First off, there's AXA, a Paris-based financial company that's involved in life insurance, property and casualty insurance, asset management and banking. The firm has the size (market capitalization of $65-billion [U.S.], $133-billion in trailing 12-month sales), cash flow ($2.73 a share versus the market mean of $1.77) and dividend (4.1 per cent) needed to impress the O'Shaughnessy-based value model. It also has the consistent earnings growth, solid 12-month relative strength (77) and low P/S ratio (0.49) required to pass the growth model.

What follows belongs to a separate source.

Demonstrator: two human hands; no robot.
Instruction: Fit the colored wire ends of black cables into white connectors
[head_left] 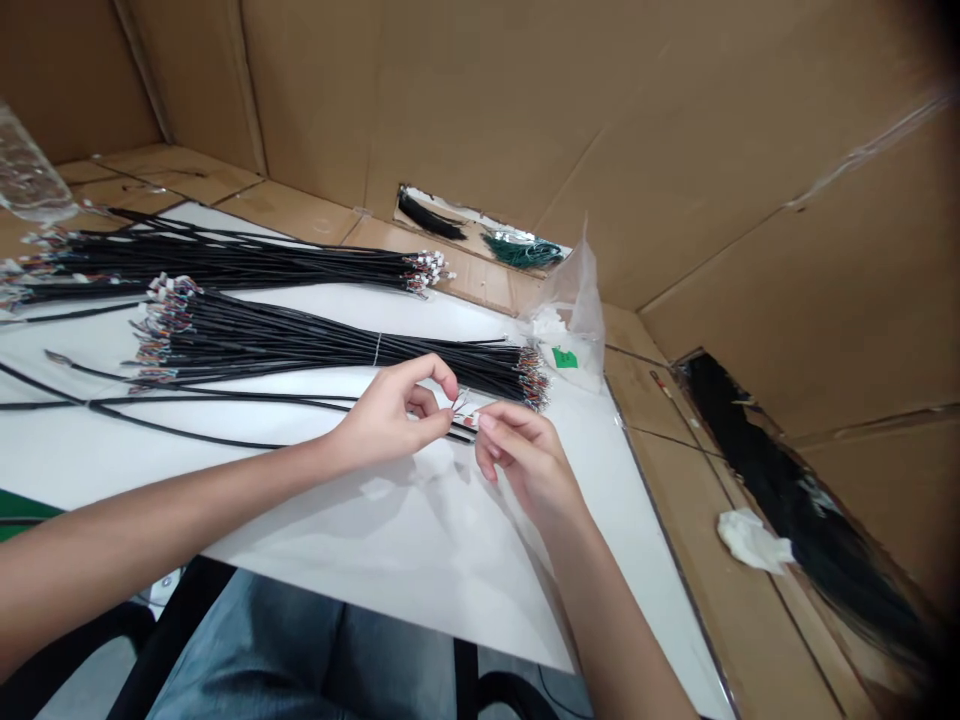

The second growth/value dynamo is also a foreign firm that trades on U.S. exchanges: German auto giant Daimler AG. Like AXA, Daimler is very large, with an $89-billion market cap and $154-billion in trailing 12-month sales. It also has a stellar $13.05 in cash flow per share and 3.4-per-cent dividend, allowing it to pass the O'Shaughnessy value model. Its steady earnings growth over the past five years, 72 relative strength and 0.58 P/S ratio, meanwhile, earn it high marks from the growth strategy.

Are Daimler and AXA value stocks? Growth stocks? In the end, what you label them doesn't matter. What does matter is that these stocks are strong across a variety of different metrics – some growth, some value and some that have to do with other factors, such as quality.

Stick with stocks like that and over the long run your portfolio should reap the benefits.